Enhanced photodegradation ability and mechanism study of g-C3N4 by dual modified with sulfur-containing quantum dots doping after oxidization

Abstract A series of dual modified g-C3N4 (CN) composites were synthesized by integrating oxidation and doping quantum dots. Oxidation made the valance band and conduction band of the modified CN shifted to the opposite direction, resulting in higher redox activity. Meanwhile, the oxidized CN (O-CN) is more conducive to the deposition of SCNQDs due to electrostatic interaction.

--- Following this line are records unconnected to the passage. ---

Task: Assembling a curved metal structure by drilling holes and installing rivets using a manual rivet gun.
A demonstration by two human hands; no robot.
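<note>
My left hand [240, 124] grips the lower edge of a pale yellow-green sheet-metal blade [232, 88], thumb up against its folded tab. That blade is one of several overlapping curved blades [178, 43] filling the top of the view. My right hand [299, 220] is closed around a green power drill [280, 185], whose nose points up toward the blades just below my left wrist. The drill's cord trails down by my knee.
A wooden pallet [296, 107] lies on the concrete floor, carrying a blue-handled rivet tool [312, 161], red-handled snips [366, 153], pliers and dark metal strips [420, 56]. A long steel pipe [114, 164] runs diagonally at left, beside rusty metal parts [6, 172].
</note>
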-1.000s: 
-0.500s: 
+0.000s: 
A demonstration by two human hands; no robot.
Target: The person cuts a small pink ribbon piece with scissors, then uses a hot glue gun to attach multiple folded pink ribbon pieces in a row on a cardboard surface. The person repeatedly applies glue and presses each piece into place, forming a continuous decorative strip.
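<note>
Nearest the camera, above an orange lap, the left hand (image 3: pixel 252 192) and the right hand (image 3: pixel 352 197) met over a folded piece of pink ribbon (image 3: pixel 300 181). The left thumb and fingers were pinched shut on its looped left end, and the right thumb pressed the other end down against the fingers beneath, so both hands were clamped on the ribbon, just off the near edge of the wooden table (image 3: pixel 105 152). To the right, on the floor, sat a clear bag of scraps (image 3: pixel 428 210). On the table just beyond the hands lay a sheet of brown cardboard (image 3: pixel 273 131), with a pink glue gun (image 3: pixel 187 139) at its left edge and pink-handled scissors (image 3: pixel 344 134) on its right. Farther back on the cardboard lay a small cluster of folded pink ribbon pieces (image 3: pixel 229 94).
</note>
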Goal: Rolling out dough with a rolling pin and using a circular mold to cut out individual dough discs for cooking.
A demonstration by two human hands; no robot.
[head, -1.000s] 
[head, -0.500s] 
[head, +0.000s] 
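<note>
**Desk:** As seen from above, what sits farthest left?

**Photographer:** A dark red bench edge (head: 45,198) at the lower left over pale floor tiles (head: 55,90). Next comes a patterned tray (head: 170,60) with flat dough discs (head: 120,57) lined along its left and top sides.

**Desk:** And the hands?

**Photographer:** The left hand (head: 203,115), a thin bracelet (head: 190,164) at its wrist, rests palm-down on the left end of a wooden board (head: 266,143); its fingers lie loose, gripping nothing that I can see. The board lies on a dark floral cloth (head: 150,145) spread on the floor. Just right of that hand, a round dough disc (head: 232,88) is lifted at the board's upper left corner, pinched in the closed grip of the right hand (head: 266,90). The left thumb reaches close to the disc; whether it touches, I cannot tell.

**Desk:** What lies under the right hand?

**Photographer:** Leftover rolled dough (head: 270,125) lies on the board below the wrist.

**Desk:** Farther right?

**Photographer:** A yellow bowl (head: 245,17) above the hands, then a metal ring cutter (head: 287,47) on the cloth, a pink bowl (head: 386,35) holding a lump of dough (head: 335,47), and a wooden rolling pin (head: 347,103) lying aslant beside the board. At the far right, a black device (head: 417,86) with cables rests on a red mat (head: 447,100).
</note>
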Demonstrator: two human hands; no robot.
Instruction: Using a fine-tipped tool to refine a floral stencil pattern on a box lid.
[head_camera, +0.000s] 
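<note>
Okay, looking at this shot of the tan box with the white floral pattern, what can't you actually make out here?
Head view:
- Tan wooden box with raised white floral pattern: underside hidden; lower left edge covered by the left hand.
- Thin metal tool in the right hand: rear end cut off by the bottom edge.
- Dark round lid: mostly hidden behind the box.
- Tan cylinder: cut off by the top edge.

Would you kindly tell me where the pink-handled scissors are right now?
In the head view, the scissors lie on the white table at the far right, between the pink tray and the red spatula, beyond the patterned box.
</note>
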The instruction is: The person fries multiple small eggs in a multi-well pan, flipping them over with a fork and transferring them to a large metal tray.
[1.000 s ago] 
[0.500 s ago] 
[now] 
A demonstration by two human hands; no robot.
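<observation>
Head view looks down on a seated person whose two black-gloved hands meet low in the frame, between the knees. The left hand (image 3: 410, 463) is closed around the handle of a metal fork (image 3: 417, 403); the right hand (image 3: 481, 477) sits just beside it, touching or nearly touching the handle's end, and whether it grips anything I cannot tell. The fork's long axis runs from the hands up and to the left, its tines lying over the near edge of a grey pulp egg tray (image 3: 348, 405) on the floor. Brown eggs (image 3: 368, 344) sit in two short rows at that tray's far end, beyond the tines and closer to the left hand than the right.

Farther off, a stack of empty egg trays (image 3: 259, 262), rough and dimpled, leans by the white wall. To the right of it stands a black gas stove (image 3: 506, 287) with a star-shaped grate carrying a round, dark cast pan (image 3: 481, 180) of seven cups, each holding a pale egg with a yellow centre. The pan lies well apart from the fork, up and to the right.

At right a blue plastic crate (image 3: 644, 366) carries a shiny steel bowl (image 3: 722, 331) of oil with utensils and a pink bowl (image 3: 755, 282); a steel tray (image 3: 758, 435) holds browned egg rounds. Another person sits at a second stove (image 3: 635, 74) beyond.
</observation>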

The introduction of sulfur-containing carbon nitride quantum dots (SCNQDs) can improve the light trapping ability and the separation efficiency of photogenerated charge-carriers. Moreover, quantum confinement effect of SCNQDs contributes to the upshift of valance band to enhance the reduction ability of composite (CN/SCNQDs), even though the band gap was not changed. The synergistic effect of dual modification made the composite (10:1-O-CN/SCNQDs) own the highest photodegradation rate of 1.43 mg/ (h·100 mg catalyst), which was 4.5, 2.0 and 1.9 times of CN, CN/SCNQDs and O-CN, respectively. Photodegradation mechanism of the composite was inferred that holes and superoxide radical played primary roles, whereas hydroxyl radical showed neglect effect. This work may provide some beneficial ideas for constructing high-performance co-modified organic photocatalysts.